- Activity
Both the line with "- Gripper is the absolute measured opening" and the line with "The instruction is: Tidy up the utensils" in the records below must appear in the output, along with every line between them, exactly and with nothing added.

- Collected data
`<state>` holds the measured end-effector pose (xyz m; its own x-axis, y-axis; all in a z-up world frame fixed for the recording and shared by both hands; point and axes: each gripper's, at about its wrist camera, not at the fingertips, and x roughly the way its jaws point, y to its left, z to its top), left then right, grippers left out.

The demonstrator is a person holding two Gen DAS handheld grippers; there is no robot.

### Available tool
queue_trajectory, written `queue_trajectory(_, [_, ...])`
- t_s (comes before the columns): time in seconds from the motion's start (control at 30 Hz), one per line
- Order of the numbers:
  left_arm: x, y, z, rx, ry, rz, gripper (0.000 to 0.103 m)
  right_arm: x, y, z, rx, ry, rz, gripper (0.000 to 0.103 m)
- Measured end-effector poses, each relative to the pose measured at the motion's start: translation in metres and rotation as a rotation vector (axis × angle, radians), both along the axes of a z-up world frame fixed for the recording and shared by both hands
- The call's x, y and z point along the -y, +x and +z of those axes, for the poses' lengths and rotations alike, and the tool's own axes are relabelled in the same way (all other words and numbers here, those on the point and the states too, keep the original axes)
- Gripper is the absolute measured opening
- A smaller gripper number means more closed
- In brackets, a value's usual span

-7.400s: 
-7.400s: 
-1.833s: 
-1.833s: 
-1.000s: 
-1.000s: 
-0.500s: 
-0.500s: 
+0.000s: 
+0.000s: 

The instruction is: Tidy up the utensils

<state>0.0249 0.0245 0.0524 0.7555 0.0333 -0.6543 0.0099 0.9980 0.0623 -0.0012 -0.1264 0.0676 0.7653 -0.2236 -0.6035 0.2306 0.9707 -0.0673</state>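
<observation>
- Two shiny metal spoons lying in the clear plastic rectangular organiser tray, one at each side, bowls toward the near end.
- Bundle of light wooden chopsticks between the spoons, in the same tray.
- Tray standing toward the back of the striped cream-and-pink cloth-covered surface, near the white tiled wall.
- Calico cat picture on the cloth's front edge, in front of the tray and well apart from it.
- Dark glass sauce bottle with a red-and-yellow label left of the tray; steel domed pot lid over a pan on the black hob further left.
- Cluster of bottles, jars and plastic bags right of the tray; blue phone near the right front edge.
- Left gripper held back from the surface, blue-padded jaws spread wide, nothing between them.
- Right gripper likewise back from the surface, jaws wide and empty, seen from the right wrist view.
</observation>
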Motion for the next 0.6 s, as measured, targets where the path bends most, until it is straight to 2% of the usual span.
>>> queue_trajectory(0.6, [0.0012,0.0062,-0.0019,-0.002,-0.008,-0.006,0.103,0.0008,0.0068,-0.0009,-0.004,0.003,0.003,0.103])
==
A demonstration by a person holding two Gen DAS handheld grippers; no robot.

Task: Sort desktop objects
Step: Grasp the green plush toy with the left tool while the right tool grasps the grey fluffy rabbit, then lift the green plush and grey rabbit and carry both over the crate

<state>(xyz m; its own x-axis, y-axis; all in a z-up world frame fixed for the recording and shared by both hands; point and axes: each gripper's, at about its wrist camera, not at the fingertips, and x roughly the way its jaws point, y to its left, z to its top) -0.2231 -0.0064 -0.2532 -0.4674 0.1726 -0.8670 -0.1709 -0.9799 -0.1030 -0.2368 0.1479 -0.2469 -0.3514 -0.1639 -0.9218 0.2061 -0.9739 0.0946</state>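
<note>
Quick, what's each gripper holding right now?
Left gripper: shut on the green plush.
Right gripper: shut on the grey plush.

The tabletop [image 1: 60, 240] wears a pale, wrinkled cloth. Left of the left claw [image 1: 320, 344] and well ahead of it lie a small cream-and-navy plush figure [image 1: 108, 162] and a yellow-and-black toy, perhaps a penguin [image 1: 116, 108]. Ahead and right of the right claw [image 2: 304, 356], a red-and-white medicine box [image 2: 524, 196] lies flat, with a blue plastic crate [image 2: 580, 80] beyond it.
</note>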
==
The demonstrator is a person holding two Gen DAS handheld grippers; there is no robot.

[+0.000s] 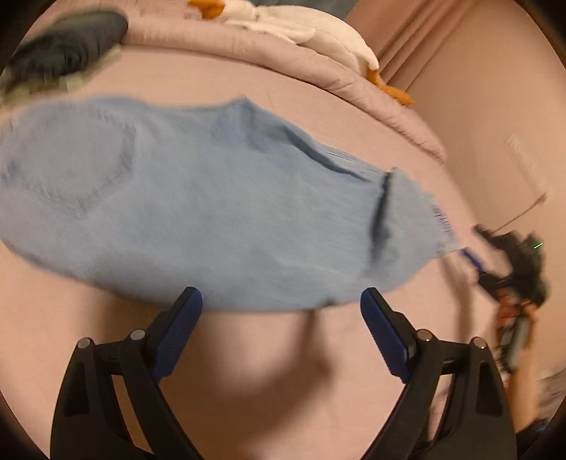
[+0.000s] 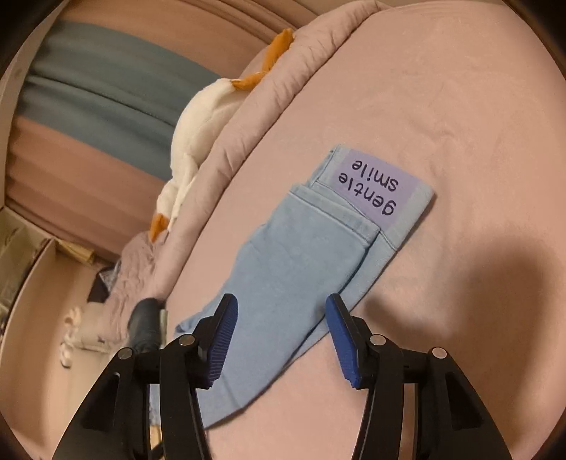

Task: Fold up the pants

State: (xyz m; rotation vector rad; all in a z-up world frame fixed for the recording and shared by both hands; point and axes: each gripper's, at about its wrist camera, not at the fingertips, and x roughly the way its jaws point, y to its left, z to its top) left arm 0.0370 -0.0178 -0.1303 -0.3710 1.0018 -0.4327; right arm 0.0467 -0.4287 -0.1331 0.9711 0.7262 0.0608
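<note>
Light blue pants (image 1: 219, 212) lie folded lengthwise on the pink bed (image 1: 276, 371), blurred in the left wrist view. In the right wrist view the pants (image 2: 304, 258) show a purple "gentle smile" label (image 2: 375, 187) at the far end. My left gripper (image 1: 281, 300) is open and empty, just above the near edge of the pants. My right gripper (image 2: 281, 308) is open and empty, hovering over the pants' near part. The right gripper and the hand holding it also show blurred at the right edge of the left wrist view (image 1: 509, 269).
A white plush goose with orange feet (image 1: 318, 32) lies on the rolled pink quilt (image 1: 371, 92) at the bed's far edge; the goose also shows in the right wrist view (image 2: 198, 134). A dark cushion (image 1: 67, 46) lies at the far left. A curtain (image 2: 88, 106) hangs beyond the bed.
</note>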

- Answer box
- Gripper is the absolute measured opening
- A smaller gripper number means more closed
- In brackets, a value's usual span

-7.400s: 
-7.400s: 
-1.833s: 
-1.833s: 
-1.000s: 
-1.000s: 
-0.500s: 
-0.500s: 
+0.000s: 
+0.000s: 

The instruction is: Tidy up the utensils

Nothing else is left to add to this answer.